» ACTIVITY
Repeat what the lines below say, word for word, and skip every image.

[Items from a dataset]
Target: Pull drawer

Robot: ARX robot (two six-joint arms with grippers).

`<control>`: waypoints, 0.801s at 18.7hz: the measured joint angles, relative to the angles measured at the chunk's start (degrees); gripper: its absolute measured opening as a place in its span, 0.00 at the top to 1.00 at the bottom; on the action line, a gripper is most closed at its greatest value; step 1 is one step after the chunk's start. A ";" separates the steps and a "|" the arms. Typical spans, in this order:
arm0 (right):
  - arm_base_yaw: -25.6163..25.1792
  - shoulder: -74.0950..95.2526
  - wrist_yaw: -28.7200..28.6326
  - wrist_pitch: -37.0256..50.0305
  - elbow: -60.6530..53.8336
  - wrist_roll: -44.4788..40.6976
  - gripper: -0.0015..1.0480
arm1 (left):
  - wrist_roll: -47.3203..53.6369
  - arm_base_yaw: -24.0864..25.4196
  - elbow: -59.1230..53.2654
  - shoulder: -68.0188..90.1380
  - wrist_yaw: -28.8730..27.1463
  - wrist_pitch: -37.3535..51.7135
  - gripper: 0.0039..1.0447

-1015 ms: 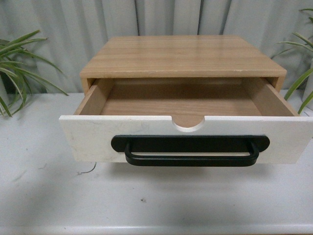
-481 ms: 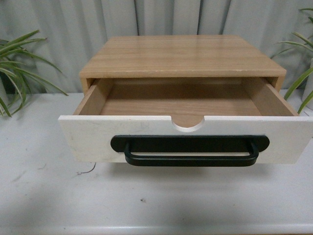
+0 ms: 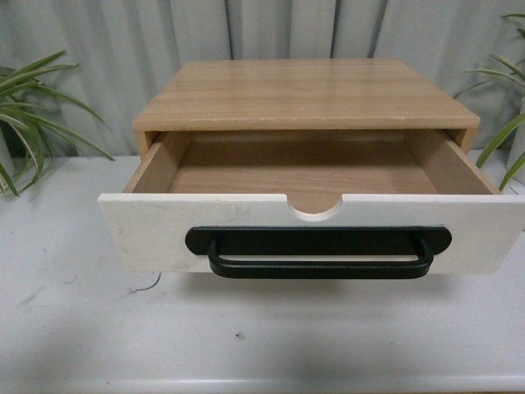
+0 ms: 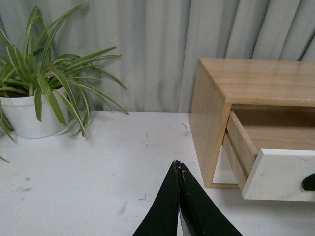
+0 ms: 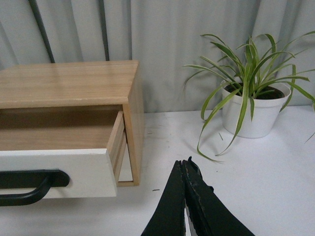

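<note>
The drawer stands pulled well out of its light wood cabinet, showing an empty wood interior. Its white front carries a long black bar handle and a semicircular notch in the top edge. Neither arm shows in the front view. In the left wrist view my left gripper is shut with nothing in it, over the white table to the left of the drawer. In the right wrist view my right gripper is shut and empty, off to the right of the drawer, clear of the handle.
The cabinet sits on a white table before a grey curtain. A potted spider plant stands at the table's left, another at its right. The table's front edge runs along the bottom of the front view.
</note>
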 joint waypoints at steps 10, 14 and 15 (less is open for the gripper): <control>0.00 -6.58 0.00 -6.54 0.00 -0.02 0.98 | 0.00 0.00 0.00 -7.54 0.00 -7.30 0.99; 0.00 -16.04 0.04 -16.00 0.22 -0.02 0.98 | 0.00 0.00 0.02 -15.50 0.17 -18.49 0.99; 0.00 -16.02 0.04 -17.05 0.04 -0.02 0.98 | 0.02 -0.02 0.04 -18.10 0.02 -17.46 0.99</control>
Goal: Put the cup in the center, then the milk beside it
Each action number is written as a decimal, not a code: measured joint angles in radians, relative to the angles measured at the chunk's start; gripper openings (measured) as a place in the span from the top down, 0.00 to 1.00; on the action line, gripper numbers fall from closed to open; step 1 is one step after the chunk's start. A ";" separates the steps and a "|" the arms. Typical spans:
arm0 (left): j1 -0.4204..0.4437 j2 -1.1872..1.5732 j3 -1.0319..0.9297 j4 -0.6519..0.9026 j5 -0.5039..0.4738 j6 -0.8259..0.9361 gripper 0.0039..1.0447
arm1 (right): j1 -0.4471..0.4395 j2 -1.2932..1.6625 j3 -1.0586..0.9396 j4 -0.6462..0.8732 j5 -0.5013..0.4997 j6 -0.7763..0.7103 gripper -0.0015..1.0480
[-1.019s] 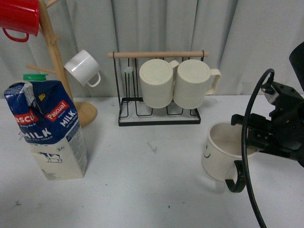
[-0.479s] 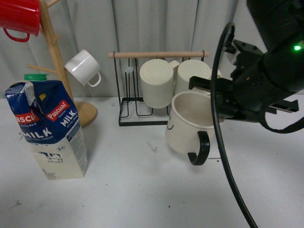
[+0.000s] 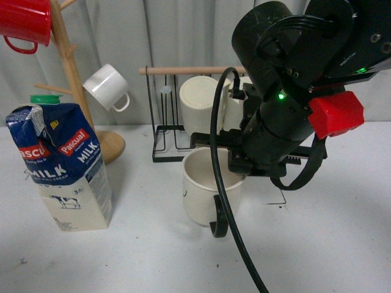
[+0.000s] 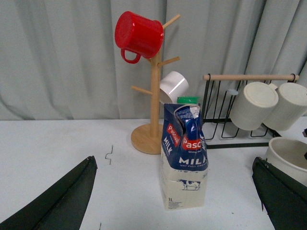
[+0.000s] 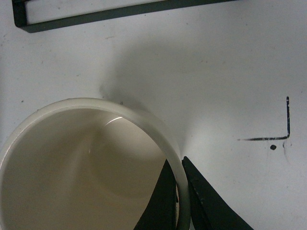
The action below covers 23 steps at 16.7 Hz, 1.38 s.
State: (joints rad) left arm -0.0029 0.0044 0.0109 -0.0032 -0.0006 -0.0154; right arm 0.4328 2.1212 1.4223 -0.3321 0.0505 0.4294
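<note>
**Front, left wrist and right wrist views of a white table [image 3: 342, 244] before a grey curtain.** Counted:
- one cup [image 3: 204, 183]
- one milk carton [image 3: 61, 165]
- two ribbed cream mugs [image 4: 259, 103] lying on their sides on one black wire rack [image 3: 160, 131]
- one red mug [image 3: 24, 21] and one small white mug [image 3: 107, 86], both hung on one wooden mug tree [image 3: 70, 67]
- one black corner mark [image 5: 283, 132], drawn on the table just beside the cup

The right arm [image 3: 287, 79] is black and bulky, with a red block [image 3: 336, 113] and a lit green lamp. It reaches down from the upper right over the cup, and a black cable [image 3: 219, 159] loops in front of it. The right gripper [image 5: 177, 184] is clamped on the cup's rim, one finger inside the wall and one outside. The left gripper [image 4: 173, 162] is spread wide and grips nothing; its two dark fingers [image 4: 62, 201] face the carton.

The cup is wide, smooth and cream, upright and empty. Its black handle [image 3: 219, 223] points toward the front camera, and a small black mark shows on its left flank. It is in front of the rack, near mid-table; whether its base touches the table cannot be told.

The carton stands upright at the table's left, well apart from the cup. It has a dark blue upper half with white "MILK" and red "Pascual" labels, a cream lower half, a green cap [image 3: 46, 99] and a creased gable
</note>
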 joint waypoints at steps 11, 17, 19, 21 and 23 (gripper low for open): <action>0.000 0.000 0.000 0.000 0.000 0.000 0.06 | 0.005 0.072 0.091 -0.021 0.032 -0.004 0.78; 0.000 0.000 0.000 0.000 0.000 0.000 0.06 | -0.006 -0.035 0.037 0.080 -0.066 0.027 0.14; 0.000 0.000 0.000 0.000 0.000 0.000 0.06 | -0.023 -0.186 -0.131 0.478 0.063 -0.025 0.11; 0.000 0.000 0.000 0.000 0.000 0.000 0.06 | -0.085 -0.400 -0.463 0.940 0.251 -0.254 0.32; 0.000 0.000 0.000 0.000 0.000 0.000 0.06 | -0.182 -0.678 -0.769 1.130 0.233 -0.376 0.56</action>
State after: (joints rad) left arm -0.0029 0.0044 0.0109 -0.0032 -0.0002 -0.0151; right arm 0.2504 1.4437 0.6529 0.7979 0.2840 0.0536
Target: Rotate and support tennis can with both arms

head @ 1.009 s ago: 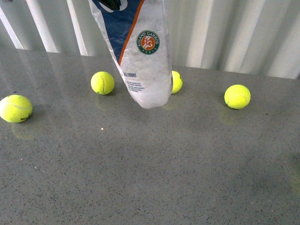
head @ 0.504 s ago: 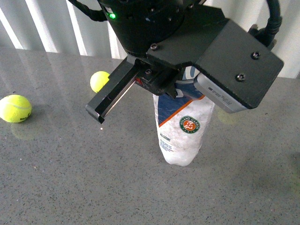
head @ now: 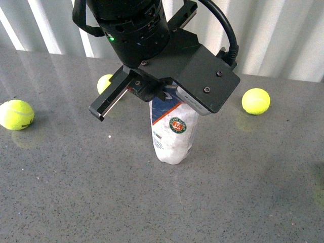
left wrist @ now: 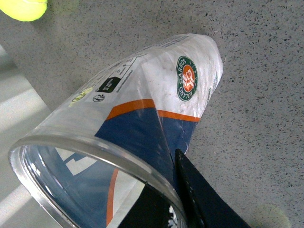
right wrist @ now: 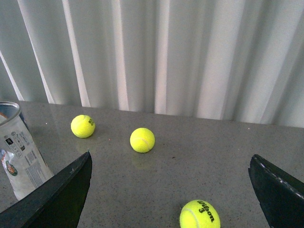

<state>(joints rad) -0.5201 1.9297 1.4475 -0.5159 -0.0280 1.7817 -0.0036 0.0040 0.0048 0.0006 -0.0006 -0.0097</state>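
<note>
Tennis can (head: 172, 132) emblem reads Roland Garros; label "ALL COURT"

Item count, front view: one tennis can (head: 172, 132), standing on the worktop (head: 243, 192). Three tennis balls visible on the worktop: one at far left (head: 16, 114), one partly hidden behind the arm (head: 104, 82), one at right (head: 255, 100). One arm (head: 132, 28) in this view, carrying one tool (head: 132, 96).

Right wrist view: three tennis balls (right wrist: 82, 126) (right wrist: 142, 139) (right wrist: 200, 214), one can, and two fingers (right wrist: 57, 199) of the right tool (right wrist: 166, 190).
</note>
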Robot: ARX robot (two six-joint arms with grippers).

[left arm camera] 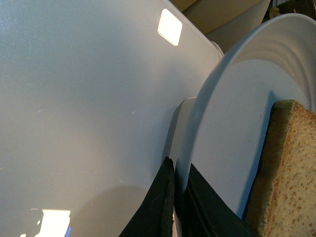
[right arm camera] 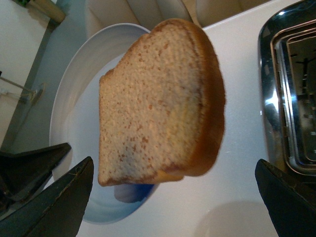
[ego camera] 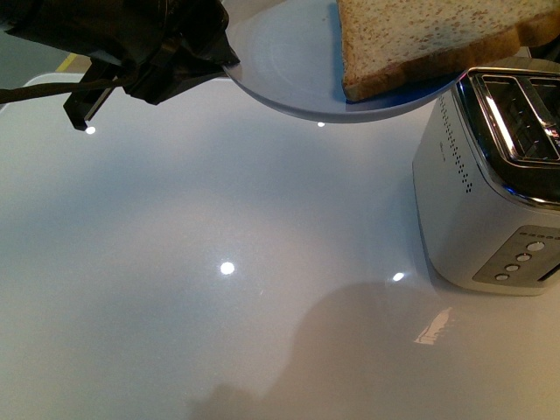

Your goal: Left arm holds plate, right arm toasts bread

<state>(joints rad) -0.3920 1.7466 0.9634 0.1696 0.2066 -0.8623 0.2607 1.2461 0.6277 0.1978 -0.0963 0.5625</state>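
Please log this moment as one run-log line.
left gripper: shut on plate | bread: on plate | right gripper: open over bread | toaster: beside plate

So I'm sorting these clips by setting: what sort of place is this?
Probably a kitchen-style test bench: a white toaster stands on a glossy white table, beside a plate carrying a bread slice. Little of the room shows.

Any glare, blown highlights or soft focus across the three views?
Front view: small specular dots and one bright streak on the glossy table, with a soft shadow at the bottom edge. Left wrist view: two blown-out white reflections on the table beside the plate. Right wrist view: chrome glare on the toaster; the bread is sharp, with a bluish shadow beneath.
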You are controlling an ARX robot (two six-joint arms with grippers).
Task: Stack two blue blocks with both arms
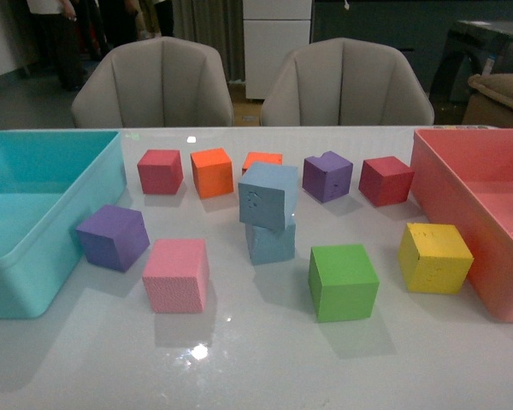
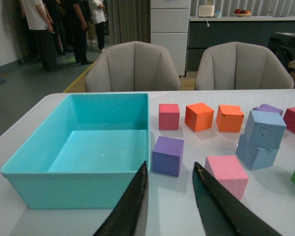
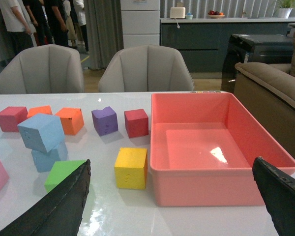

» ANSWER SPACE
Target: Pull drawer

Robot: ARX robot (two six-joint arms with grippers).

`<control>`: waypoints, 0.801s at 18.7hz: the measured joint angles, relative to the angles measured at the chunk's start (degrees); gripper: its absolute measured opening as a place in its span, 0.00 at the top to 1.00 at the bottom; on the action line, a gripper is most closed at its greatest value; step 1 is one step after the chunk's start. A ";" separates the steps and a "|" the arms. Typical spans, in this order:
arm0 (right):
  - arm_base_yaw: -25.6163..25.1792
  - shoulder: -74.0950..95.2526
  - wrist_yaw: -28.7200..28.6326
  - wrist_pitch: -37.0256..50.0305
  - elbow: -60.6530..53.8336
  - wrist_roll: -44.4788..40.6976
  - gripper: -0.0015..1.0480
arm1 (left):
  - wrist_roll: -47.3203..53.6369
  - arm_base_yaw: -24.0864..25.4196
  - elbow: -59.1230..53.2654
  - shoulder: -68.0188..90.1380
  - wrist_yaw: -28.8730..27.1463
  - wrist_pitch: -37.3535..51.7135
  - gripper: 0.0039..1.0447

-1015 ms: 
-481 ms: 
+0 ms: 
+0 ms: 
+0 ms: 

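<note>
The drawer stands pulled well out of its light wood cabinet, showing an empty wood interior. Its white front carries a long black bar handle and a semicircular notch in the top edge. Neither arm shows in the front view. In the left wrist view my left gripper is shut with nothing in it, over the white table to the left of the drawer. In the right wrist view my right gripper is shut and empty, off to the right of the drawer, clear of the handle.
The cabinet sits on a white table before a grey curtain. A potted spider plant stands at the table's left, another at its right. The table's front edge runs along the bottom of the front view.
</note>
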 joint waypoints at steps 10, 14 and 15 (less is open for the gripper): <control>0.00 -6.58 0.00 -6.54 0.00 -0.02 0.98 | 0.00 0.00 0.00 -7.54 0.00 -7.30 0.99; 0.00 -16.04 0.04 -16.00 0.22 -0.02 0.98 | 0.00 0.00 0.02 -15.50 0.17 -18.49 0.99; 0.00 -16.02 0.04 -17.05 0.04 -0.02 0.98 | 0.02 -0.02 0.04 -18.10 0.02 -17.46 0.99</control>
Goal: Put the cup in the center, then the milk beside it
Each action number is written as a decimal, not a code: measured joint angles in radians, relative to the angles measured at the chunk's start; gripper openings (measured) as a place in the span from the top down, 0.00 to 1.00; on the action line, gripper numbers fall from closed to open; step 1 is one step after the chunk's start. A ";" separates the steps and a "|" the arms. Typical spans:
arm0 (left): j1 -0.4204..0.4437 j2 -1.1872..1.5732 j3 -1.0319..0.9297 j4 -0.6519..0.9026 j5 -0.5039..0.4738 j6 -0.8259..0.9361 gripper 0.0039..1.0447
arm1 (right): j1 -0.4471..0.4395 j2 -1.2932..1.6625 j3 -1.0586..0.9396 j4 -0.6462..0.8732 j5 -0.5013..0.4997 j6 -0.7763..0.7103 gripper -0.0015..1.0480
[-1.019s] 
[-0.479s] 
[+0.000s] 
[+0.000s] 
[+0.000s] 
The action below covers 23 steps at 16.7 Hz, 1.38 s.
State: (joints rad) left arm -0.0029 0.0044 0.0109 -0.0032 -0.0006 -0.0154; right arm 0.4328 2.1212 1.4223 -0.3321 0.0505 0.4294
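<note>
**Front, left wrist and right wrist views of a white table [image 3: 342, 244] before a grey curtain.** Counted:
- one cup [image 3: 204, 183]
- one milk carton [image 3: 61, 165]
- two ribbed cream mugs [image 4: 259, 103] lying on their sides on one black wire rack [image 3: 160, 131]
- one red mug [image 3: 24, 21] and one small white mug [image 3: 107, 86], both hung on one wooden mug tree [image 3: 70, 67]
- one black corner mark [image 5: 283, 132], drawn on the table just beside the cup

The right arm [image 3: 287, 79] is black and bulky, with a red block [image 3: 336, 113] and a lit green lamp. It reaches down from the upper right over the cup, and a black cable [image 3: 219, 159] loops in front of it. The right gripper [image 5: 177, 184] is clamped on the cup's rim, one finger inside the wall and one outside. The left gripper [image 4: 173, 162] is spread wide and grips nothing; its two dark fingers [image 4: 62, 201] face the carton.

The cup is wide, smooth and cream, upright and empty. Its black handle [image 3: 219, 223] points toward the front camera, and a small black mark shows on its left flank. It is in front of the rack, near mid-table; whether its base touches the table cannot be told.

The carton stands upright at the table's left, well apart from the cup. It has a dark blue upper half with white "MILK" and red "Pascual" labels, a cream lower half, a green cap [image 3: 46, 99] and a creased gable
</note>
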 joint waypoints at steps 11, 17, 19, 21 and 23 (gripper low for open): <action>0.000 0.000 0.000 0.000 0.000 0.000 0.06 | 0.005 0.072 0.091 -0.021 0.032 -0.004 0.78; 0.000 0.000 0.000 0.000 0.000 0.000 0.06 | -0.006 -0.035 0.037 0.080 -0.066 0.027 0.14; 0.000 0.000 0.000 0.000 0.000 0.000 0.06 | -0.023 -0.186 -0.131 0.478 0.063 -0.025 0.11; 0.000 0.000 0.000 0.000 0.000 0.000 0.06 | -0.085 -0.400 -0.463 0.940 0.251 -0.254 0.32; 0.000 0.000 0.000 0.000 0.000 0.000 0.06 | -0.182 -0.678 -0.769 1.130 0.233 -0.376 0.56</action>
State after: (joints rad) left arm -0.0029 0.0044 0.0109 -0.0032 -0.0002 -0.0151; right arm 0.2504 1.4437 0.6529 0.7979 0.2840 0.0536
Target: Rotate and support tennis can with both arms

head @ 1.009 s ago: 
head @ 0.504 s ago: 
head @ now: 
left wrist @ now: 
right wrist @ now: 

<state>(joints rad) -0.5201 1.9297 1.4475 -0.5159 -0.0280 1.7817 -0.0036 0.0040 0.0048 0.0006 -0.0006 -0.0097</state>
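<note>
Tennis can (head: 172, 132) emblem reads Roland Garros; label "ALL COURT"

Item count, front view: one tennis can (head: 172, 132), standing on the worktop (head: 243, 192). Three tennis balls visible on the worktop: one at far left (head: 16, 114), one partly hidden behind the arm (head: 104, 82), one at right (head: 255, 100). One arm (head: 132, 28) in this view, carrying one tool (head: 132, 96).

Right wrist view: three tennis balls (right wrist: 82, 126) (right wrist: 142, 139) (right wrist: 200, 214), one can, and two fingers (right wrist: 57, 199) of the right tool (right wrist: 166, 190).
</note>
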Robot: ARX robot (two six-joint arms with grippers).

[left arm camera] 
[right arm camera] 
[ego camera] 

Your goal: Left arm holds plate, right arm toasts bread

<state>(joints rad) -0.3920 1.7466 0.9634 0.1696 0.2066 -0.8623 0.2607 1.2461 0.6277 0.1978 -0.0963 0.5625</state>
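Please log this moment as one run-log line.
left gripper: shut on plate | bread: on plate | right gripper: open over bread | toaster: beside plate

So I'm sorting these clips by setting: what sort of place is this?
Probably a kitchen-style test bench: a white toaster stands on a glossy white table, beside a plate carrying a bread slice. Little of the room shows.

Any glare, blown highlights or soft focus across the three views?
Front view: small specular dots and one bright streak on the glossy table, with a soft shadow at the bottom edge. Left wrist view: two blown-out white reflections on the table beside the plate. Right wrist view: chrome glare on the toaster; the bread is sharp, with a bluish shadow beneath.
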You are controlling an ARX robot (two six-joint arms with grippers).
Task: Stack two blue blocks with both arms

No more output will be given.